▶ _Exercise prompt_
Print exactly those lines that run from the beginning of the data to the line bearing "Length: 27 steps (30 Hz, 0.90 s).", inclusive.
[Record excerpts]
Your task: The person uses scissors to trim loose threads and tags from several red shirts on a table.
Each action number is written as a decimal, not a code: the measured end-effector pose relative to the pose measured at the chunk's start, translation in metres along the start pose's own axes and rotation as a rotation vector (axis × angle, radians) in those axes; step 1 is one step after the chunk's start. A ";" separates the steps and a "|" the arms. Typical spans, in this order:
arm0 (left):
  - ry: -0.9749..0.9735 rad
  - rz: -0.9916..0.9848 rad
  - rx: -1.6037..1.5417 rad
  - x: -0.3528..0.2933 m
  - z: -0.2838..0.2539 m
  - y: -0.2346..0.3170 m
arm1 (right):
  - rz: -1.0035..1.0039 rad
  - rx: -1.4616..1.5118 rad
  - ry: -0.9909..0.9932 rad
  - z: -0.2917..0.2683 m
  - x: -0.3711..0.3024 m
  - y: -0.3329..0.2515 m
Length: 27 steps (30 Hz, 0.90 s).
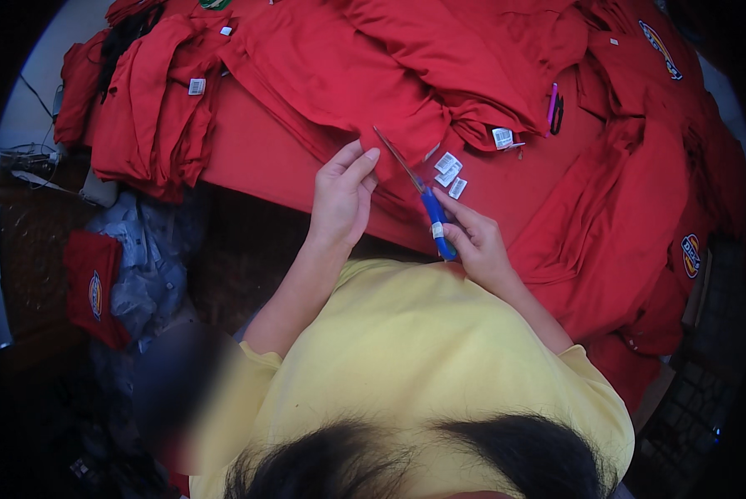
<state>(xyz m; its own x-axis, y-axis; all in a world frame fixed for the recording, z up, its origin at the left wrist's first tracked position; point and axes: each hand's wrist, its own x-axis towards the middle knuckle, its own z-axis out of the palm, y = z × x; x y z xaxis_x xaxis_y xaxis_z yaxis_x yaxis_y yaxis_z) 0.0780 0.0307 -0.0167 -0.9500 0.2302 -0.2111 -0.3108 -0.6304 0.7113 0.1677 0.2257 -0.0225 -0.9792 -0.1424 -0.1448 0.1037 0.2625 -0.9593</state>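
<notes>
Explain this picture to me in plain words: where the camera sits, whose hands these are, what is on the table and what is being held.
There is no machine here. The one picture comes from a wide-angle camera worn on a person's head, looking down, so you see dark hair and a yellow shirt at the bottom and straight edges bend near the rim. The two bare hands belong to that person. The right hand holds blue-handled scissors, blades pointing up and away toward the cloth. The left hand pinches the edge of a red garment. The table is red and covered with many more red garments in piles. A few small white tags lie loose just beyond the scissors. Another small cutting tool with pink and black handles lies farther back.
</notes>
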 end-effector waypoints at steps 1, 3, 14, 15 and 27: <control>-0.007 0.003 0.024 -0.001 0.001 0.000 | -0.015 -0.029 0.006 0.000 0.000 -0.001; -0.020 0.007 0.072 -0.005 0.006 0.003 | -0.103 -0.050 0.019 0.002 0.001 0.001; -0.018 -0.059 0.080 -0.012 0.011 0.004 | -0.040 0.030 0.028 0.003 0.009 0.010; -0.019 -0.064 0.063 -0.012 0.010 0.004 | 0.043 0.076 0.005 0.002 0.006 0.004; -0.067 -0.055 0.215 -0.002 0.002 0.009 | -0.200 -0.061 0.070 0.011 0.021 0.008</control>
<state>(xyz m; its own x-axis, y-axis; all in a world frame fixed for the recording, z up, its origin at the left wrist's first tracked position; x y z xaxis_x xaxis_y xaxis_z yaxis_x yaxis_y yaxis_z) 0.0766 0.0256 -0.0085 -0.9253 0.3131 -0.2140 -0.3419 -0.4445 0.8280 0.1499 0.2147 -0.0362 -0.9890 -0.1319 0.0665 -0.1030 0.2932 -0.9505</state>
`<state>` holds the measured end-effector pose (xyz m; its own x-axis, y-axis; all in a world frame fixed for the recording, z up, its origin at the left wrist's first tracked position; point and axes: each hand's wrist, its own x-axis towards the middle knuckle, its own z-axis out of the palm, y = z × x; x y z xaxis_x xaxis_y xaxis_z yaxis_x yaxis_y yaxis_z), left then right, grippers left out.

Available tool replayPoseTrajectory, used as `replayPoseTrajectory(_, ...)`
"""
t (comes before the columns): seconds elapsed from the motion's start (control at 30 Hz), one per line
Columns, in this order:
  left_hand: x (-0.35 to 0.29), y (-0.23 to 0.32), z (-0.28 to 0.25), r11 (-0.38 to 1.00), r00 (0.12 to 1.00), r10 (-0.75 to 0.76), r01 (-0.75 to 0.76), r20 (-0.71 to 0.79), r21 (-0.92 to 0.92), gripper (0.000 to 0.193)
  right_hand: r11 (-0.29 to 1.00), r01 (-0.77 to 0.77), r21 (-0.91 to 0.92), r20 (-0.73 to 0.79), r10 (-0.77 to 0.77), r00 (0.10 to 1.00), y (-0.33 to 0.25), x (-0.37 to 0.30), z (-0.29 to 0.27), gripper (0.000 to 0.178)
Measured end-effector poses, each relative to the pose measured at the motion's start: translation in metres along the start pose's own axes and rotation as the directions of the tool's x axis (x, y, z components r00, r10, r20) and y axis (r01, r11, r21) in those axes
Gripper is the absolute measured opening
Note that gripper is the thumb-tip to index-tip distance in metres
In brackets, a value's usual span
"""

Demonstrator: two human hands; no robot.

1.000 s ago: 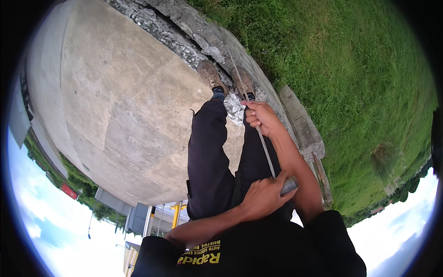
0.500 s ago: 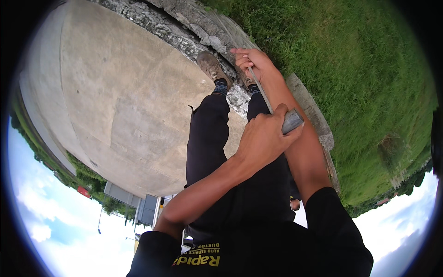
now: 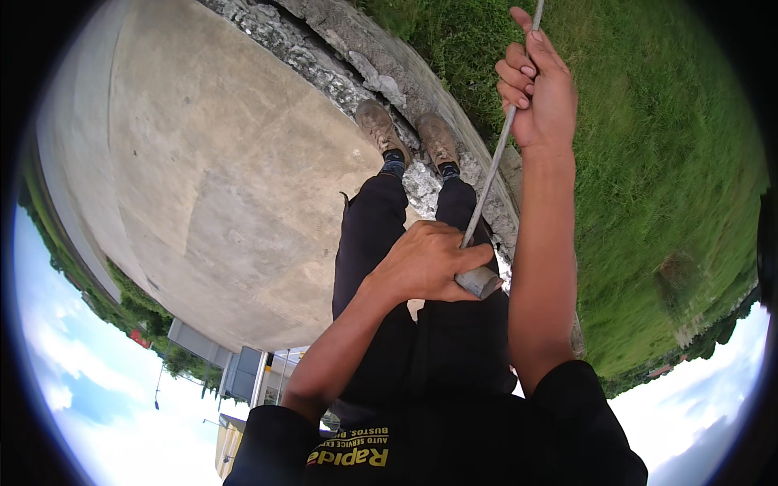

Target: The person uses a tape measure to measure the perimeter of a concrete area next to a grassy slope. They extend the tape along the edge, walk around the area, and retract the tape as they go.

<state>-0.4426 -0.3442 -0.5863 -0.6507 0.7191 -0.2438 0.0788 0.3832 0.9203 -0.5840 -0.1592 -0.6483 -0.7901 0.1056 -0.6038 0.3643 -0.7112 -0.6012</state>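
My left hand (image 3: 425,263) is closed around a thick grey cylinder (image 3: 478,282) in front of my thighs. One blunt end of the cylinder sticks out past the thumb. A long thin grey rod (image 3: 489,183) rises from that grip toward the upper right, at an angle to the cylinder; my fingers hide how the two meet. Higher up, my right hand (image 3: 541,93) is curled round the rod, with its index finger stretched out. The far end of the rod runs out of the picture at the top.
My shoes (image 3: 438,138) stand at a broken, cracked concrete edge (image 3: 356,65). A broad concrete surface (image 3: 227,178) stretches to the left. Tall grass (image 3: 648,162) grows on the right. Behind me are buildings (image 3: 243,373) and a lamp post.
My right hand has swung up and to the right, away from my shoes, raising the rod. My left hand has moved slightly down and left, still gripping the cylinder.
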Motion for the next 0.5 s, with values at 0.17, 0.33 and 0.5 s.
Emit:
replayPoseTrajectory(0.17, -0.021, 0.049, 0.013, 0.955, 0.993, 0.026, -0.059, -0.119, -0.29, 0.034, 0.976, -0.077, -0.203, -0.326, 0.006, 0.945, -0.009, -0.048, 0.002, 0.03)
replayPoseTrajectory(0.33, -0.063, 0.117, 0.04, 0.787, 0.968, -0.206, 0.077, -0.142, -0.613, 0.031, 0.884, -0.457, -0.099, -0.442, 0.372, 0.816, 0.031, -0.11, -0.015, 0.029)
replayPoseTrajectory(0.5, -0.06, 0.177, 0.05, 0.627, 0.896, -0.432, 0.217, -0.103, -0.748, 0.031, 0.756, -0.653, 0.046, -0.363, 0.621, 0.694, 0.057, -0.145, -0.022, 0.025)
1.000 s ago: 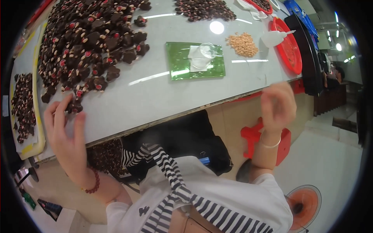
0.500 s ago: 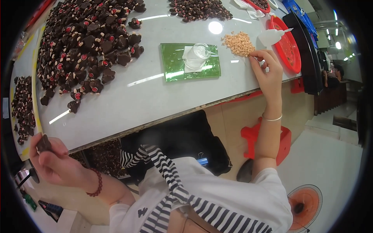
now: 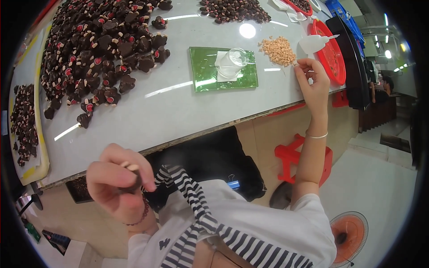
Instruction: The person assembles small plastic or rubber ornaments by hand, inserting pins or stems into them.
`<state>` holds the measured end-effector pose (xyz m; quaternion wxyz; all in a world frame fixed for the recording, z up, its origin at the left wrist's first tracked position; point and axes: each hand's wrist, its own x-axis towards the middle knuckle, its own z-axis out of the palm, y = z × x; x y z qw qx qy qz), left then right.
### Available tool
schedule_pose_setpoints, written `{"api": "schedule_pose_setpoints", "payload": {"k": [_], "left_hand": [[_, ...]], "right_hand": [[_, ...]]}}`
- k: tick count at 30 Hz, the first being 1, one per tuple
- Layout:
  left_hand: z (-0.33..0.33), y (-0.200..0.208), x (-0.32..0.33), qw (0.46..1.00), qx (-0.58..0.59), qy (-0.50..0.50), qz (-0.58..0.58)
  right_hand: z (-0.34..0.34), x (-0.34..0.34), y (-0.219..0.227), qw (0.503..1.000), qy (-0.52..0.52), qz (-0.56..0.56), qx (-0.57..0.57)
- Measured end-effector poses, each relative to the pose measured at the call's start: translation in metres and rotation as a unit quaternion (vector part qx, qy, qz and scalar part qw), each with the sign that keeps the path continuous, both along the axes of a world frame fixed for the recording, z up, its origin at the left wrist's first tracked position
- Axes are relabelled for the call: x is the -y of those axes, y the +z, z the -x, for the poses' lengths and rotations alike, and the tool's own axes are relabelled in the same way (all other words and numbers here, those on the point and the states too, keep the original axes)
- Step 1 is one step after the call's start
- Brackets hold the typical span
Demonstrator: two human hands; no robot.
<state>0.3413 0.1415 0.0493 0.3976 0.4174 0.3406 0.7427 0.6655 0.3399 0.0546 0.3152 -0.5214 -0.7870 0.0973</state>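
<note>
My left hand, in front of the table's near edge, grips a small dark brown piece with pale beige bits showing on it. Its fingers curl around the piece and hide part of it. Over the table's right side, my right hand has thumb and forefinger pinched together beside a small heap of beige pieces. Whatever lies between those fingertips is too small to make out. A clear plastic cup lies tilted on a white paper on a green board, between my two hands.
A large heap of dark brown pieces with pink and beige parts covers the table's left. Further pieces lie in a yellow-edged tray and in a far heap. A white squeeze bottle rests by a red tray. Below stands a red stool.
My left hand has moved right and toward my body with the brown piece, turning so beige bits show. My right hand has shifted slightly right, away from the beige heap.
</note>
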Motion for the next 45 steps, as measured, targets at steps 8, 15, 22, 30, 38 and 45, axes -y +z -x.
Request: {"api": "schedule_pose_setpoints", "payload": {"k": [8,15,22,30,38,45], "left_hand": [[-0.007,0.000,0.001,0.999,0.002,-0.009,0.042],[-0.004,-0.001,0.001,0.999,0.008,-0.015,0.048],[-0.002,-0.004,0.002,0.999,0.003,-0.027,0.047],[-0.012,-0.001,0.003,0.996,0.010,-0.046,0.073],[-0.040,-0.002,-0.015,0.909,0.057,-0.385,0.150],[-0.043,-0.012,-0.014,0.952,-0.062,-0.289,0.076]], "right_hand": [[-0.001,-0.002,0.001,1.000,-0.003,-0.003,0.015],[0.002,-0.005,0.003,0.999,-0.012,-0.011,0.044],[0.006,-0.008,0.005,0.999,-0.010,0.001,0.032],[0.009,-0.002,0.009,0.999,0.003,-0.004,0.037],[0.103,0.103,0.040,0.891,0.401,0.102,-0.190],[0.112,0.109,0.034,0.880,0.424,0.164,-0.141]]}}
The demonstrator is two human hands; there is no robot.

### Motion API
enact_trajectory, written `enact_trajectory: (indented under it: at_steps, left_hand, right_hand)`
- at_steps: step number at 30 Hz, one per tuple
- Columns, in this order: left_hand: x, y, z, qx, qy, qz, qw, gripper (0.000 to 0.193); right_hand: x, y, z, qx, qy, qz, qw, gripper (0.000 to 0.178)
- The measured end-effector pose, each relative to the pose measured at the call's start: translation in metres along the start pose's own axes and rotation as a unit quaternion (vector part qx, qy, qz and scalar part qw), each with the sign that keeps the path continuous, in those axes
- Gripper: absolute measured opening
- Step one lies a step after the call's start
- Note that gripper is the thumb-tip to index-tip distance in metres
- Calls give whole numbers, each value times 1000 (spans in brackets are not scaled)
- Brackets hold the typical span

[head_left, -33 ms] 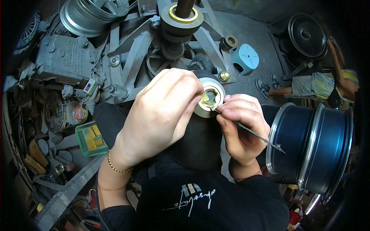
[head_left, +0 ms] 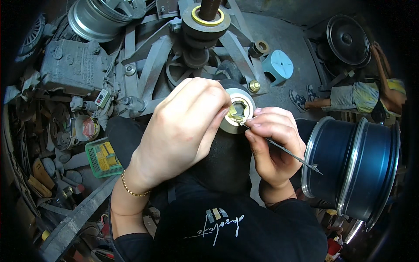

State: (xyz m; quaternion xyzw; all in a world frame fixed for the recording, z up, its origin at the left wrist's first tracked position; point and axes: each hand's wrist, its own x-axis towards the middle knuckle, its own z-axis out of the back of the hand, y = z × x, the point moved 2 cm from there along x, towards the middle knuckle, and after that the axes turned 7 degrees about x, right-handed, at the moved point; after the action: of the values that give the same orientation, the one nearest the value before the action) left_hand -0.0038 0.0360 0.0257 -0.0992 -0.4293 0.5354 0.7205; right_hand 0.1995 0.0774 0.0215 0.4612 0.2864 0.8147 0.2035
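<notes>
Before my torso is a round cream-and-grey ring (head_left: 238,97), with yellowish, crumpled scraps (head_left: 236,117) in its hole. My left hand (head_left: 183,126) is closed at the ring's left side, its thumb and forefinger pinched beside the scraps; what lies between those fingertips is hidden. Between thumb and fingers, my right hand (head_left: 277,142) grips a thin, dark grey, rough-surfaced stick (head_left: 290,153). Its narrow tip reaches the ring's lower right edge, while the other end slants down to the right past my palm.
A metal frame with a shaft (head_left: 209,11) stands ahead. Blue wheel rims (head_left: 336,161) lie at the right, near a light-blue stool (head_left: 279,66). Another person (head_left: 366,97) is at far right. A green basket (head_left: 102,157) and a grey machine casing (head_left: 74,65) are at left.
</notes>
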Motion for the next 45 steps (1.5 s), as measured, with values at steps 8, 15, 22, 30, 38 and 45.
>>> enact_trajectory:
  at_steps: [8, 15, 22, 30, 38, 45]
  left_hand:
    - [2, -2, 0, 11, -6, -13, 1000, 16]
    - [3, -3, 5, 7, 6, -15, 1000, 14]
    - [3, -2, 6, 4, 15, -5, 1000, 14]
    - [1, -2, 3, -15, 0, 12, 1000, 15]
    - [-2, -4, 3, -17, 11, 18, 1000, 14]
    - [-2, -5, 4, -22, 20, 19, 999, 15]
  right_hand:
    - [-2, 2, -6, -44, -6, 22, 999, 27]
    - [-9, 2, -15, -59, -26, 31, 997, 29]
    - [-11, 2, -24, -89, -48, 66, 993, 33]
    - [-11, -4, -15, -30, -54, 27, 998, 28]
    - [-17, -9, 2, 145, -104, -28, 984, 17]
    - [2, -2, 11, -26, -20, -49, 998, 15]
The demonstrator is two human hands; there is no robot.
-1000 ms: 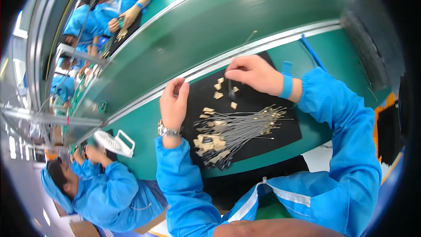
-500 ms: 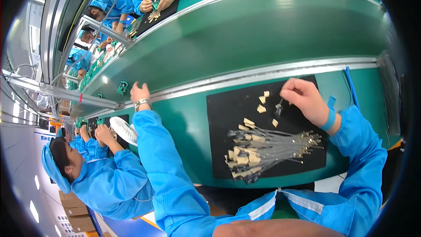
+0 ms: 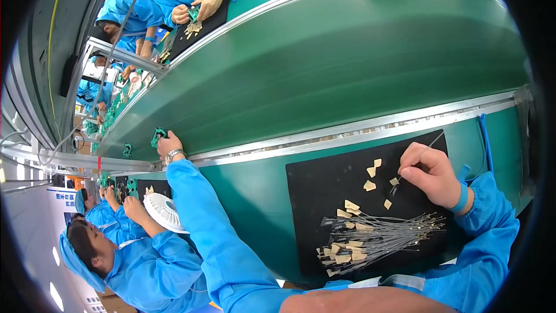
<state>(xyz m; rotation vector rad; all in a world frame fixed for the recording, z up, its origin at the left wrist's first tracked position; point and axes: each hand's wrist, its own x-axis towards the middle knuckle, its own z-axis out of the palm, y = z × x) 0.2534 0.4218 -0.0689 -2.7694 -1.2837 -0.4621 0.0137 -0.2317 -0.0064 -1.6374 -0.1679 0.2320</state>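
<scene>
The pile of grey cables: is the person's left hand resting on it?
No: the left hand is at a green part, away from the pile of grey cables on the black mat.

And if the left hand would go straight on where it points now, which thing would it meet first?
The small green part on the green surface: it appears right at the fingertips of the left hand. Depth is unclear, so they may be touching it.

Factory assembly line: green conveyor belt (image 3: 347,64), workers in blue smocks (image 3: 153,264).
</scene>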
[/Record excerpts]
▶ _Exercise answer_
Your task: The person uses scissors to trim loose threads and tags from several red shirts on a table.
Each action number is written as a decimal, not a code: the measured end-effector pose relative to the pose measured at the chunk's start, translation in metres along the start pose's own axes and rotation as a rotation vector (axis × angle, radians) in those axes; step 1 is one step after the chunk's start. A ";" separates the steps and a "|" the arms. Typical spans, in this order:
arm0 (left):
  - ry: -0.9749..0.9735 rad
  - rz: -0.9916..0.9848 rad
  - rx: -1.6037..1.5417 rad
  - x: -0.3528..0.2933 m
  - z: -0.2838..0.2539 m
  - y: -0.2346..0.3170 m
arm1 (right):
  - rz: -1.0035..1.0039 rad
  - rx: -1.4616..1.5118 rad
  - ry: -0.9909..0.9932 rad
  - z: -0.2917..0.2683 m
  - x: -0.3711..0.3024 m
  - y: -0.3329..0.2515 m
Length: 27 steps (30 Hz, 0.90 s).

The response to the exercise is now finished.